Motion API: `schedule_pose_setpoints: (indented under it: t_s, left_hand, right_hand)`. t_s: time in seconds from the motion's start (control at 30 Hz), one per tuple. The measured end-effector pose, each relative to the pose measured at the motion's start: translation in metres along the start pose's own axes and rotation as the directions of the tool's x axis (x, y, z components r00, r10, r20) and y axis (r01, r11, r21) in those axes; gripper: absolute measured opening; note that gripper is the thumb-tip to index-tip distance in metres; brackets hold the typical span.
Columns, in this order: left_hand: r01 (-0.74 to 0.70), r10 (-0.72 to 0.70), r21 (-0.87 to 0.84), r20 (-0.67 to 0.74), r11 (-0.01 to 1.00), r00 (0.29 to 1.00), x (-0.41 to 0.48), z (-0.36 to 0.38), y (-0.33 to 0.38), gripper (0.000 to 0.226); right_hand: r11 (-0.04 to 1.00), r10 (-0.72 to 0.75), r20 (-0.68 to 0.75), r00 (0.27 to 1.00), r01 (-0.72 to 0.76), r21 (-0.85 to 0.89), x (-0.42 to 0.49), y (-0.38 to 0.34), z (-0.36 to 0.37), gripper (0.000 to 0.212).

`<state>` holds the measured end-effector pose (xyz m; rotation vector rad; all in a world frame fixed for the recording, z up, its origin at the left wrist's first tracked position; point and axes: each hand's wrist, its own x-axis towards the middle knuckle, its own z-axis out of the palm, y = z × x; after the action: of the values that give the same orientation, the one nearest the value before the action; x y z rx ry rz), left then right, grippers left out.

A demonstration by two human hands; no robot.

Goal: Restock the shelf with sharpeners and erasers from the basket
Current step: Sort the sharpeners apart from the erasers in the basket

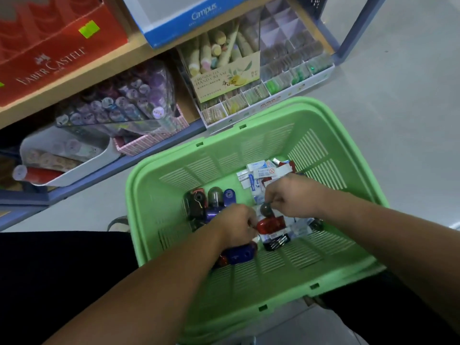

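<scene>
A green plastic basket stands on the floor in front of the shelf. On its bottom lie several sharpeners in blue, grey and red at the left and several white wrapped erasers at the back. Both my hands are down inside it. My left hand has its fingers curled around sharpeners, with a blue one showing under the palm. My right hand pinches a dark grey sharpener just above a red sharpener.
The low shelf holds a divided white display tray of small packets, a hand cream box, a clear tub of pens and a white bin. Grey floor lies to the right of the basket.
</scene>
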<state>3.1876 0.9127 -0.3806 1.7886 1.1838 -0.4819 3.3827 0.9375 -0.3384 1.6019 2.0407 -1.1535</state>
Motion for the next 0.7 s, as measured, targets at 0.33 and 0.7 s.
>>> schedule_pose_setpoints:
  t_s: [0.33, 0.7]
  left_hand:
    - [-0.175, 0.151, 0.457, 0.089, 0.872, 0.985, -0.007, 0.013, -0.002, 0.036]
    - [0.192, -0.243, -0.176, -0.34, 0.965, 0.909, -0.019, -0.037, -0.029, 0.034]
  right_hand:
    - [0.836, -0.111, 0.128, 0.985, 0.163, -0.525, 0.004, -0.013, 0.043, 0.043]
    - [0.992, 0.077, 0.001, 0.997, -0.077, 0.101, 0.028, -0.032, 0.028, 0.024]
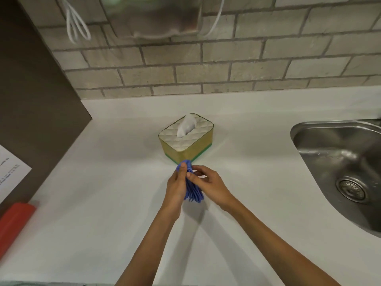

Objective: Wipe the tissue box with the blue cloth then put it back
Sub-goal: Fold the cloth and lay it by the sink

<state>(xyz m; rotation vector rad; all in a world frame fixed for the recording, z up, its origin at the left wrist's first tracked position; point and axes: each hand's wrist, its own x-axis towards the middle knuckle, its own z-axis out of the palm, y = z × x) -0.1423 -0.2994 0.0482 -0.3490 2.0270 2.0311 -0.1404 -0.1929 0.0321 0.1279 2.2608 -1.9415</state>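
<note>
Near the tissue box (186, 137) corner, both hands bunch the blue cloth (192, 188).

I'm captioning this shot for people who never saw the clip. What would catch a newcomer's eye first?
The bunched blue cloth, gripped between the left hand and right hand at the centre, stands out against the white counter. Just beyond it sits the tissue box, a tissue poking up. A steel sink fills the right edge.
</note>
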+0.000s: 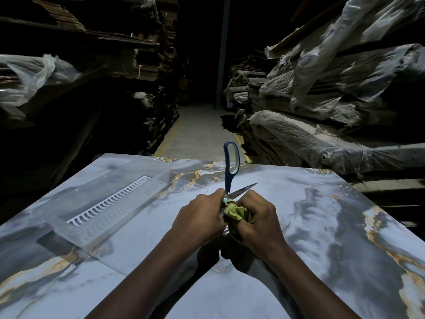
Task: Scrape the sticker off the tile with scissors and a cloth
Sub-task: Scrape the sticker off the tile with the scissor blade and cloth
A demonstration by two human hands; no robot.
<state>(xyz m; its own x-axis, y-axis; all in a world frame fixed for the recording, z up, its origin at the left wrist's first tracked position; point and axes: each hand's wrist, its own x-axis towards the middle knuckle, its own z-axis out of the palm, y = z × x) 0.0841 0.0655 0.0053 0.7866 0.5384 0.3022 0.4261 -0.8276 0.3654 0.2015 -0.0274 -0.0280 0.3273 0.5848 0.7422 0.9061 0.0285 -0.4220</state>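
Note:
A large grey marble-patterned tile (322, 226) with gold veins lies flat in front of me. My left hand (200, 222) grips blue-handled scissors (230, 166) near the pivot; one handle loop stands upright and a bare blade points up to the right. My right hand (257, 217) holds a crumpled yellow-green cloth (234, 212) bunched against the scissors. Both hands meet just above the tile's middle. I cannot make out the sticker; the spot beneath my hands is hidden.
A clear plastic tray (103, 203) with a white slotted insert lies on the tile's left part. Stacks of cardboard (128, 65) rise on the left, plastic-wrapped stacks (333, 100) on the right. A dim concrete aisle (200, 132) runs ahead.

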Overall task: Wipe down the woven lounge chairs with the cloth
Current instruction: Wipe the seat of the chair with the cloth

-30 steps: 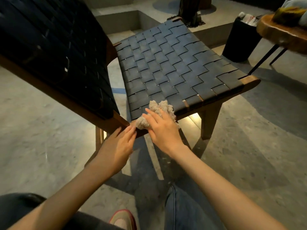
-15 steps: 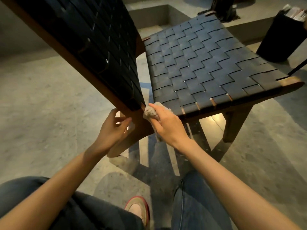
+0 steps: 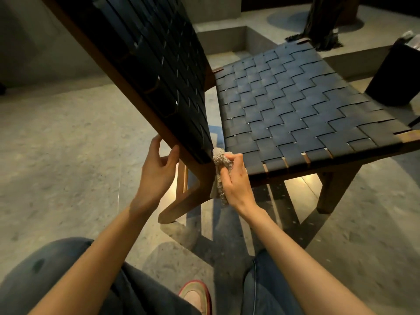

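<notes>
At the junction of seat and backrest, head view, the woven lounge chair (image 3: pixel 295 114) stands on a speckled stone floor (image 3: pixel 56 155), its dark strap weave stretched over a brown wooden frame.

Right hand (image 3: pixel 236 178): fingers curled tight round a bunched beige cloth (image 3: pixel 221 162). The top of the wad is pressed against the lower corner of the backrest (image 3: pixel 163 64), just where the backrest weave ends beside the seat. A loose tail of cloth hangs below the hand, in front of the rear leg (image 3: pixel 188 196).

Left hand (image 3: pixel 159 164): raised to the side rail (image 3: pixel 169 137) of the backrest, thumb on the outer side, fingers curled against the rail's near face, gripping the wood. The two hands are near each other, with the rail's lower end between them.

A black bin (image 3: pixel 395 76) stands beyond the far side of the seat. Blue-jeaned knees and one red-edged shoe (image 3: pixel 195 294) show at the bottom edge. Warm light falls on the floor beneath the seat.
</notes>
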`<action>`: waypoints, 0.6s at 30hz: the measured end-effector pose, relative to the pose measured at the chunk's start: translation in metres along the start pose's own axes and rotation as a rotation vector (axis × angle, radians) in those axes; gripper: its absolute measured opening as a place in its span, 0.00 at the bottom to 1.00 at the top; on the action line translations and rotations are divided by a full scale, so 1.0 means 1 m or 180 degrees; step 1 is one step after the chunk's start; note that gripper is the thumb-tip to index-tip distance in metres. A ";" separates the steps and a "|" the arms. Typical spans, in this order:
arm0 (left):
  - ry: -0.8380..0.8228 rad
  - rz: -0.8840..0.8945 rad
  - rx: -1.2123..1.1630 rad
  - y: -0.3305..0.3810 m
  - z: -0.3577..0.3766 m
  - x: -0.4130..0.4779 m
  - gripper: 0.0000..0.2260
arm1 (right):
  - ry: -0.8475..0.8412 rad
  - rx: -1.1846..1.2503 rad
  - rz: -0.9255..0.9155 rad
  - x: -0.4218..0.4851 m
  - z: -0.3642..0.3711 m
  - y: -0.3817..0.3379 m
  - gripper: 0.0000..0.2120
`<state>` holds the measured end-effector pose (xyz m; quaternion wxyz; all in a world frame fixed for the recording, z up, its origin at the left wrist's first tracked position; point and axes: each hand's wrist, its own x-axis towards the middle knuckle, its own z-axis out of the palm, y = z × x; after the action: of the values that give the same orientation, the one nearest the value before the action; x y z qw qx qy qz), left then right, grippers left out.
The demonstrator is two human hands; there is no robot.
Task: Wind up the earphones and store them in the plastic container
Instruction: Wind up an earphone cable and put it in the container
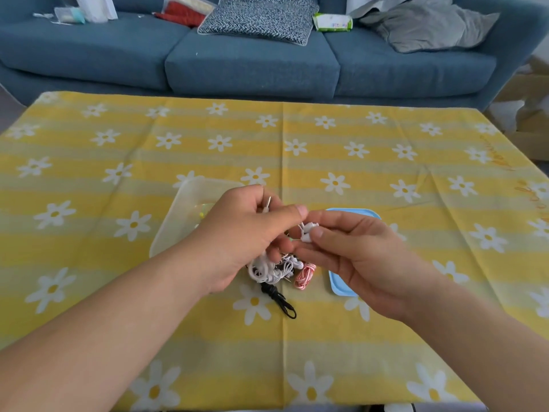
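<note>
My bench cloth [297, 337]: yellow bands, pale and deeper, scattered with white daisies, yellow at the centres. Earphones [267, 270]: white. Striped cord [304, 275]: red and white. Black cord [279, 301]: plain black. Container [178, 221]: clear, slightly frosted. Lid [341, 288]: light blue. Sofa [252, 66]: slate blue. Herringbone cushion [258, 16]: black and white. Grey cushion [427, 25]: plain grey.

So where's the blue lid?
In the head view, the blue lid lies flat on the tablecloth right of centre, partly hidden by the right hand, beside the red-and-white cord bundle.

Both hands raised over yellow tablecloth [386, 162]: left hand [237, 236] grips white earphones [267, 270], right hand [353, 254] pinches earbuds [307, 231].
</note>
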<state>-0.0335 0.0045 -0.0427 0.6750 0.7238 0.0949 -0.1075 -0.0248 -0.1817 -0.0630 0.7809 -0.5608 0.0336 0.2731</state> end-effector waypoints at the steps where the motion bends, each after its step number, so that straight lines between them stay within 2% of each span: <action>1: 0.0048 0.0043 0.0294 -0.003 0.000 0.001 0.10 | 0.0050 -0.0174 -0.0085 -0.001 0.000 0.001 0.13; 4: -0.0121 0.0144 0.0666 -0.008 0.001 0.002 0.03 | 0.0273 -0.0380 -0.0306 -0.002 0.001 -0.001 0.13; 8: -0.0388 0.0274 0.0865 -0.013 0.004 0.003 0.09 | 0.0502 -0.0366 -0.0320 -0.003 0.000 -0.004 0.15; 12: -0.0538 0.0479 0.0907 -0.016 0.004 0.005 0.13 | 0.0506 -0.0113 -0.0166 -0.001 -0.001 -0.004 0.12; 15: -0.0451 0.0602 0.0876 -0.015 0.004 0.005 0.09 | 0.0511 0.0045 -0.0095 0.000 -0.002 -0.003 0.11; 18: -0.0263 0.0598 0.0658 -0.014 0.003 0.005 0.02 | 0.0527 -0.0117 -0.0063 0.000 -0.003 -0.001 0.09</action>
<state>-0.0324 0.0024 -0.0575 0.6072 0.7901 -0.0127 -0.0827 -0.0234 -0.1840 -0.0633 0.7677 -0.5959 0.0875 0.2186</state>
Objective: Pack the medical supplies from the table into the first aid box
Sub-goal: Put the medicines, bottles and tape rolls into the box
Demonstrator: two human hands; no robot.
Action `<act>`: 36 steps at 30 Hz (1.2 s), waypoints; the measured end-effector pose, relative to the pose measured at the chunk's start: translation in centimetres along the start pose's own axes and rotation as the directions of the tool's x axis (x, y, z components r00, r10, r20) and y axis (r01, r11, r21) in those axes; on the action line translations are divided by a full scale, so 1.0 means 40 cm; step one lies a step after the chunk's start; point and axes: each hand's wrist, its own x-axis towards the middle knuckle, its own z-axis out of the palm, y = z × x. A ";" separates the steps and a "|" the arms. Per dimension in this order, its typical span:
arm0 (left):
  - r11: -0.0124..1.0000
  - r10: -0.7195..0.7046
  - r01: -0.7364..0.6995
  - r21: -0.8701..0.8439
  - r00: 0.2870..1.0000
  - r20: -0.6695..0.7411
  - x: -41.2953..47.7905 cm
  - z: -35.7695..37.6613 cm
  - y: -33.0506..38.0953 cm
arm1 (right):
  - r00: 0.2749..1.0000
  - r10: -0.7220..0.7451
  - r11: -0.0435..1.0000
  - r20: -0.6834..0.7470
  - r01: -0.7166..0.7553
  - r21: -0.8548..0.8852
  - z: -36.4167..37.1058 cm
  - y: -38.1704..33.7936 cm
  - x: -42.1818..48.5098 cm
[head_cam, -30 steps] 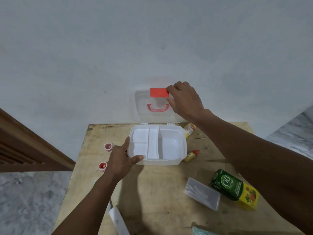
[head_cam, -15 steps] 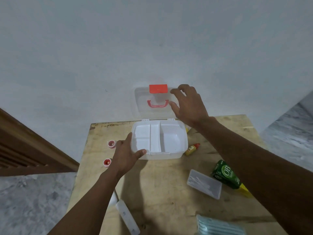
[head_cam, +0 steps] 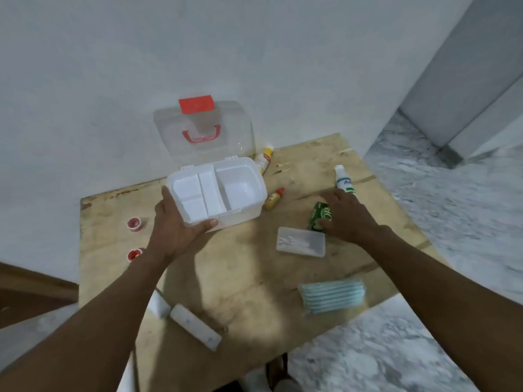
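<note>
- Head view: left hand (head_cam: pixel 172 233) grips the near-left corner of the first aid box (head_cam: pixel 218 193); its fingers (head_cam: pixel 210 223) wrap the front wall, thumb up the left side. It steadies the box, nothing else in it.
- Right hand (head_cam: pixel 343 217) lies over the green carton (head_cam: pixel 319 215), fingers spread and curled down onto it. Contact looks made; whether the grip has closed, I cannot tell. Carton rests on the tabletop.
- Box: open, lid (head_cam: pixel 202 131) propped upright against the wall, red latch on top. All compartments empty, so judged: packing not yet begun, first pick in hand.
- Next move, judged: close on the carton, lift clear of the swab case (head_cam: pixel 301 241) just beside it, carry left to the large right-hand compartment. Carton may need to be laid flat to fit.
- Supplies waiting: white bottle (head_cam: pixel 343 179) just beyond the right hand; small yellow bottle (head_cam: pixel 273 199) just beside the box's right wall; yellow tube (head_cam: pixel 263 159) behind the box's right corner; face mask stack (head_cam: pixel 332 295) near the front edge; white stick-shaped item (head_cam: pixel 195 329) at front left; two red-centred tape rolls (head_cam: pixel 134 223) left of the box, the nearer one partly behind the wrist.
- Tabletop (head_cam: pixel 249 278): bare plywood, stained and scuffed, pushed against a plain white wall (head_cam: pixel 254 52).
- Room: grey marbled floor (head_cam: pixel 452 193) at right and front, brown wooden structure at far left.
</note>
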 end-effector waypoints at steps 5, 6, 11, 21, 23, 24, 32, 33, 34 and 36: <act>0.992 0.100 -0.105 -0.075 0.993 -0.062 0.000 0.015 0.001 | 0.988 0.132 0.986 0.083 -0.122 -0.117 0.019 0.080 -0.038; 0.990 0.104 -0.110 -0.090 0.992 -0.071 -0.001 0.019 0.004 | 0.984 0.153 0.981 0.094 -0.140 -0.133 0.022 0.091 -0.041; 0.986 0.107 -0.119 -0.116 0.989 -0.103 -0.008 0.030 0.013 | 0.981 0.163 0.973 0.106 -0.142 -0.181 0.036 0.128 -0.033; 0.989 0.048 -0.057 -0.135 0.996 -0.069 -0.014 0.034 0.031 | 0.997 0.065 0.998 -0.027 -0.065 -0.004 -0.075 0.077 0.000; 0.988 0.019 -0.029 -0.151 0.997 -0.071 -0.011 0.034 0.027 | 0.999 0.010 0.997 -0.045 -0.007 0.072 -0.119 0.027 0.005; 0.986 0.023 -0.034 -0.163 0.997 -0.071 -0.011 0.033 0.027 | 0.998 -0.020 0.995 -0.052 0.025 0.100 -0.139 -0.005 0.009; 0.967 0.055 -0.075 -0.245 0.994 -0.091 -0.012 0.034 0.018 | 0.966 -0.217 0.975 -0.140 0.221 0.015 -0.166 -0.280 0.095; 0.963 0.050 -0.071 -0.261 0.995 -0.086 -0.010 0.032 0.010 | 0.967 -0.216 0.976 -0.138 0.214 -0.025 -0.158 -0.303 0.104; 0.958 0.049 -0.071 -0.276 0.995 -0.085 -0.009 0.030 0.005 | 0.969 -0.207 0.978 -0.136 0.201 -0.057 -0.152 -0.323 0.112; 0.957 0.049 -0.073 -0.281 0.995 -0.092 -0.007 0.029 -0.004 | 0.970 -0.198 0.974 -0.137 0.179 -0.141 -0.144 -0.358 0.126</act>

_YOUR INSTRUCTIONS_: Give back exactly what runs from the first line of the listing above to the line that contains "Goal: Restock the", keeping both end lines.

_REPLY_:
Motion API: `schedule_pose_setpoints: (indented under it: t_s, left_hand, right_hand)`. t_s: time in seconds from the motion's start (control at 30 Hz), one per tuple. The measured end-effector pose, each relative to the pose measured at the motion's start: translation in metres along the start pose's own axes and rotation as the directions of the tool's x axis (x, y, z components r00, r10, r20) and y axis (r01, r11, r21) in those axes; gripper: absolute measured opening; note that gripper is the thumb-tip to index-tip distance in metres; brackets hold the typical span.
Columns, in this order: left_hand: r01 (-0.74 to 0.70), r10 (-0.72 to 0.70), r21 (-0.87 to 0.84), r20 (-0.67 to 0.74), r11 (-0.01 to 1.00), r00 (0.29 to 1.00), x (-0.41 to 0.48), z (-0.36 to 0.38), y (-0.33 to 0.38), gripper (0.000 to 0.226); right_hand: r11 (-0.04 to 1.00), r10 (-0.72 to 0.75), r20 (-0.68 to 0.75), r00 (0.27 to 1.00), r01 (-0.72 to 0.76), r21 (-0.85 to 0.89), x (-0.42 to 0.49), y (-0.38 to 0.34), z (-0.36 to 0.37), gripper (0.000 to 0.212).

`<state>` holds the measured end-effector pose (xyz m; rotation vector rad; all in a world frame fixed for the recording, z up, its origin at the left wrist's first tracked position; point and axes: each hand's wrist, its own x-axis towards the middle knuckle, its own z-axis out of the palm, y = z × x; after the action: of the values that give the same orientation, the one nearest the value before the action; x y z rx ry rz), left then right, grippers left out.

A demonstration by two human hands; no robot.

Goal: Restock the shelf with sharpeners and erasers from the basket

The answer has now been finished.